■ ASSIGNED TASK
In the data below, which lines hold the word "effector"? Copy them.

BEGIN PROVIDED MATERIAL

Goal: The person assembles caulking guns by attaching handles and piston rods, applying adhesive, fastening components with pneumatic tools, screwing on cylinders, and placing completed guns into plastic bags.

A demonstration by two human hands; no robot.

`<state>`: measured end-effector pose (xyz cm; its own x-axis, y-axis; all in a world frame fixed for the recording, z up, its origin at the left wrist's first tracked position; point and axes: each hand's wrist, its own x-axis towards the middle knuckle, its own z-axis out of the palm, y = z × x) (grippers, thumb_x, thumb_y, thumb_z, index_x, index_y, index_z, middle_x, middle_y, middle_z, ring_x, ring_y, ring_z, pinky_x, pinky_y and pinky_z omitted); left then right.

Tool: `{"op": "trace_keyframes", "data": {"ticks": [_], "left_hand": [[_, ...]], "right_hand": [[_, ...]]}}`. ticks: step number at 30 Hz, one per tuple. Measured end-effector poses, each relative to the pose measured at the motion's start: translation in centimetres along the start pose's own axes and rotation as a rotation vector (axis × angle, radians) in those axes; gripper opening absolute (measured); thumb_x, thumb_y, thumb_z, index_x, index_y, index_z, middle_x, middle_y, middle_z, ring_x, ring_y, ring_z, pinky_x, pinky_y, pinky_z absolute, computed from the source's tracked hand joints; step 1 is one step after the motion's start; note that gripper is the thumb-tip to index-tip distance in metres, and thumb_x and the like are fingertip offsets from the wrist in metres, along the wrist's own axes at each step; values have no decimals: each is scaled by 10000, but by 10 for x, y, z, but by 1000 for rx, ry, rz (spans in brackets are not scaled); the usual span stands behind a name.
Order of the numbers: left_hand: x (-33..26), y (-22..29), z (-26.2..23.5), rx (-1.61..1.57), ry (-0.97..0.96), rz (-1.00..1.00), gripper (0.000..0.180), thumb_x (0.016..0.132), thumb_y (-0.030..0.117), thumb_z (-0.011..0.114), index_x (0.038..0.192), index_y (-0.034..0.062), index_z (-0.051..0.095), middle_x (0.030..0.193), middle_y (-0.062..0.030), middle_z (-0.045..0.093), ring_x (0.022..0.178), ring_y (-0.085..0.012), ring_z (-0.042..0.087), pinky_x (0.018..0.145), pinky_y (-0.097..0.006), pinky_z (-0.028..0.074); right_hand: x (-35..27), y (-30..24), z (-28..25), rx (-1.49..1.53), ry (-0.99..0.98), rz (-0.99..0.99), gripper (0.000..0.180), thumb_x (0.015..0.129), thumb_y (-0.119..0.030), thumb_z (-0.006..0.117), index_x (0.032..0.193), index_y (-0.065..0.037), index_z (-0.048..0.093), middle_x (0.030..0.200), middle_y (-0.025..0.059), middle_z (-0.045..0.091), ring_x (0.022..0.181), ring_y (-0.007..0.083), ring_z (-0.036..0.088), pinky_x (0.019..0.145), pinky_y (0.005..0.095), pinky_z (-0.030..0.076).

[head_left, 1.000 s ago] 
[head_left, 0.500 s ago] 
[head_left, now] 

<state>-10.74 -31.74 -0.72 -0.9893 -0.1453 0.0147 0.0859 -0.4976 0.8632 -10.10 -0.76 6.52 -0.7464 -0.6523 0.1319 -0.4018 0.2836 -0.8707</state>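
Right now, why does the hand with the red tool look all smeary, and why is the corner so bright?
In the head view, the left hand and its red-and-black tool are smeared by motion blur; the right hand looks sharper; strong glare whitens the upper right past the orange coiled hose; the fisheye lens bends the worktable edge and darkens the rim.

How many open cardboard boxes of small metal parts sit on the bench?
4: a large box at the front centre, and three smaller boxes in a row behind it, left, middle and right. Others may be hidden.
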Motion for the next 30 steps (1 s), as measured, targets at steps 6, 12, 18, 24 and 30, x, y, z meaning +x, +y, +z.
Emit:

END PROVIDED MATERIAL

■ EXPECTED ANSWER
`<state>`: measured end-effector pose (xyz cm; its own x-axis, y-axis; all in a world frame fixed for the recording, z up, its origin at the left wrist's first tracked position; point and axes: each hand's wrist, its own x-axis towards the middle knuckle, its own z-axis out of the palm, y = z × x) (grippers, thumb_x, thumb_y, thumb_z, index_x, index_y, index_z, middle_x, middle_y, middle_z, ring_x, ring_y, ring_z, pinky_x, pinky_y and pinky_z omitted); left then right.
Tool: `{"op": "trace_keyframes", "data": {"ticks": [_], "left_hand": [[_, ...]], "right_hand": [[_, ...]]}}`. ticks: step number at 30 Hz, one per tuple. Measured end-effector poses, each relative to the pose measured at the motion's start: translation in centimetres along the start pose's own axes and rotation as a rotation vector (axis × angle, radians) in those axes; gripper opening absolute (measured); thumb_x, thumb_y, thumb_z, index_x, index_y, index_z, middle_x, middle_y, middle_z, ring_x, ring_y, ring_z, pinky_x, pinky_y, pinky_z absolute, computed from the source's tracked hand joints; step 1 is one step after the motion's start; note that gripper is the thumb-tip to index-tip distance in metres, and thumb_x and the like are fingertip offsets from the wrist in metres, along the wrist's own axes at each step; values have no decimals: each is scaled by 10000, but by 10 for x, y, z, but by 1000 for rx, ry, rz (spans in brackets are not scaled); the usual span stands behind a name.

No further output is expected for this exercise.